While there is pain associated with COPD, whether it's muscular, cramping, chest tightness or skin tears, these are all what I think of as "related pain" or "auxiliary pain", as opposed to pain caused directly by COPD. If your appendix is infected, it causes direct pain. With COPD, everything you mentioned is a result of something else that happens because of the COPD: coughing, cramping, hitting yourself and causing a bruise or tearing of the skin. Pain because of rubbing of the lungs against the pleural cavity walls is another sort of pain. I guess my point is that while all these painful things are associated with COPD, it's important to recognize that the lungs themselves have no nerve ends and can't cause pain in and of themselves.
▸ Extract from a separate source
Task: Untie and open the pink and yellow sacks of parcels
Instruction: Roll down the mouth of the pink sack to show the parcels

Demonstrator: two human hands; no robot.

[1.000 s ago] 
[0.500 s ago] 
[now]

People need to understand that so they can determine what kind of pain it is to describe to a doc. If you say, "My lungs hurt" that isn't descriptive, but if you say "I've been coughing for days and the muscles around my rib cage are screaming" that's very descriptive. When I had a pleural effusion the discomfort was so general and could have been a bunch of other things, including my gall bladder. It took a couple of weeks to determine what was going on. After I had the fluid removed, the pain of my lungs rubbing against the pleural wall was very distinctive.
I guess the point is that you really have to pay attention to pain, since how it's treated depends on what sort of pain it is.